Work required –
What is the number of lines in the data that hold the string "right"? Reply with that number only.

>>>>

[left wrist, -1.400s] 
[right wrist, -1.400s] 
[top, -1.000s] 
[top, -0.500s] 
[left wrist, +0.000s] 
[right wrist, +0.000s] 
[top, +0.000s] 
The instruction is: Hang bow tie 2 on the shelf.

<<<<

Expected output –
2